Repeat the lines of the data exactly, from the first one through the one that contains "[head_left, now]".
Start of Block
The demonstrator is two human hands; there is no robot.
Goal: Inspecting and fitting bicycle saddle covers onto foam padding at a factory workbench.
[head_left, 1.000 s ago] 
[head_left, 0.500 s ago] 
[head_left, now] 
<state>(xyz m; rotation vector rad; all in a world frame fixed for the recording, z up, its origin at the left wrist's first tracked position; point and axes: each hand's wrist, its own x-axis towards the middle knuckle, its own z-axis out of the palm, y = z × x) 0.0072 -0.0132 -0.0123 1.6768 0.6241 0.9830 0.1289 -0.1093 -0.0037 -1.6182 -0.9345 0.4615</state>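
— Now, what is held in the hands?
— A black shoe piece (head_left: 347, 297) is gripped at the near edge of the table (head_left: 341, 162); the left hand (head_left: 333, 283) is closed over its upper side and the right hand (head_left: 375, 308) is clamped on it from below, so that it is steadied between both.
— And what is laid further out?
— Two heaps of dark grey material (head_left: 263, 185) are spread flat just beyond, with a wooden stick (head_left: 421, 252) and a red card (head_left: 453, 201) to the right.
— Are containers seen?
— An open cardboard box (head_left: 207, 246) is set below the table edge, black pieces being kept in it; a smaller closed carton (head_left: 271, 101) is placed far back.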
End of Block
> _Reply to the task_
The demonstrator is two human hands; there is no robot.
Goal: Inspecting and fitting bicycle saddle covers onto foam padding at a factory workbench.
[head_left, 1.000 s ago] 
[head_left, 0.500 s ago] 
[head_left, now] 

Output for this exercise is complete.